> **Activity**: Among the entries below, how many lines contain "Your"? Answer with the number only.

> **Record excerpts**:
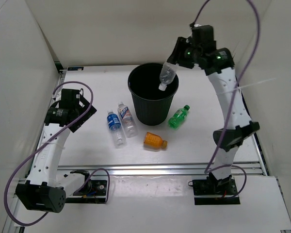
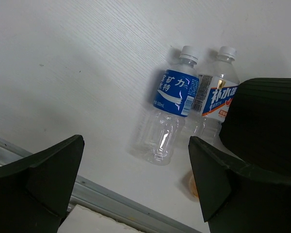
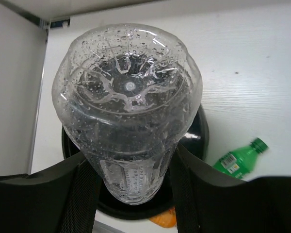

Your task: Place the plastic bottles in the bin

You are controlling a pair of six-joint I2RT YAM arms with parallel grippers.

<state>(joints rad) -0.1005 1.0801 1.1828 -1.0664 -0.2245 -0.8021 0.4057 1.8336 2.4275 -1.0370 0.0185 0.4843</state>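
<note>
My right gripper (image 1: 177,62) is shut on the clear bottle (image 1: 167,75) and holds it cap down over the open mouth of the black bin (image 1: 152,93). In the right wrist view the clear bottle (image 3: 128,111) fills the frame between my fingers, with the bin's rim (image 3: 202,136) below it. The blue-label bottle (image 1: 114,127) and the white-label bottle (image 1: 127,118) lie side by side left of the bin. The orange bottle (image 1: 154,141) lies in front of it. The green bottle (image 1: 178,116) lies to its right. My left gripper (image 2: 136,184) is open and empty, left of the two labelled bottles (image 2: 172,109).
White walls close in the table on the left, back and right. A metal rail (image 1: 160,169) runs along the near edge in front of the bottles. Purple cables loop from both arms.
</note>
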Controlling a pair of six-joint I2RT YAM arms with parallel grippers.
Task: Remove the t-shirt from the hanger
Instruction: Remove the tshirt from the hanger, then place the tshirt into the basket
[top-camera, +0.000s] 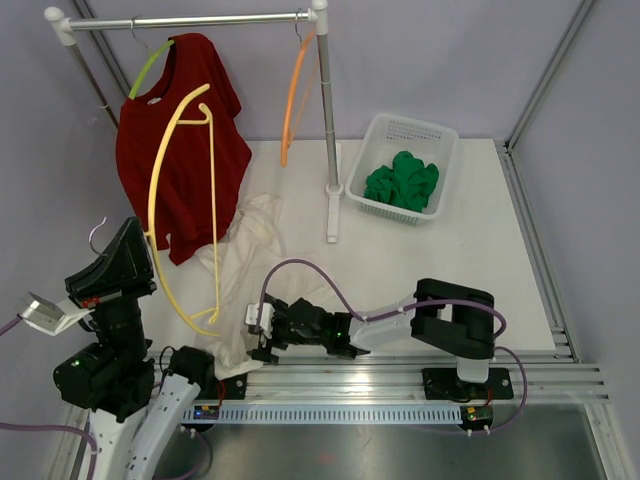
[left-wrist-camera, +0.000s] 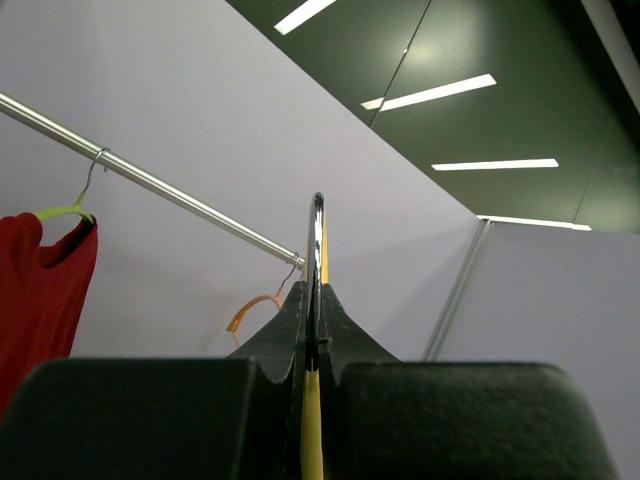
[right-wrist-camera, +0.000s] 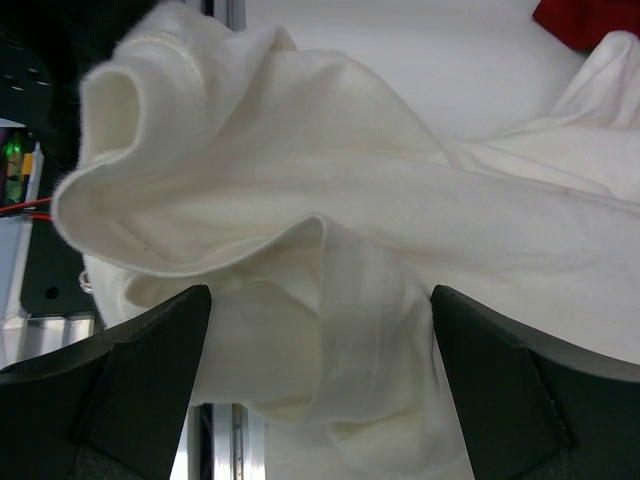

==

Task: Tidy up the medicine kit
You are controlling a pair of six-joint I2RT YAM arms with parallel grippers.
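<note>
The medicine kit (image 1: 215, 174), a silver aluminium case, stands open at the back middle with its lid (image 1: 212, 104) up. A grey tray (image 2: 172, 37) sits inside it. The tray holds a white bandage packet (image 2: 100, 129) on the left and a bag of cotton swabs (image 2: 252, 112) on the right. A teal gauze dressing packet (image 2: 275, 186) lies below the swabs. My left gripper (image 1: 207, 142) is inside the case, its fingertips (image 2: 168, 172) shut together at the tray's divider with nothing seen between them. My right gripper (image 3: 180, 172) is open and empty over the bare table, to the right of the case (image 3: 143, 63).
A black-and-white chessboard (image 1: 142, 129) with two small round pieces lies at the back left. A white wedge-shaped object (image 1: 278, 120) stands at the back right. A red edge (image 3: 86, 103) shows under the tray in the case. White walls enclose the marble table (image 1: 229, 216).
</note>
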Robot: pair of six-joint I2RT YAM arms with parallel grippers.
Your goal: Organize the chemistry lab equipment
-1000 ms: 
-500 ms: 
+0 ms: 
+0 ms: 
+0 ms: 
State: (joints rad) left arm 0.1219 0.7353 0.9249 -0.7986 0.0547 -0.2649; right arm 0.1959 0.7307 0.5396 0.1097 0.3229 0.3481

> **Response for this exercise**: 2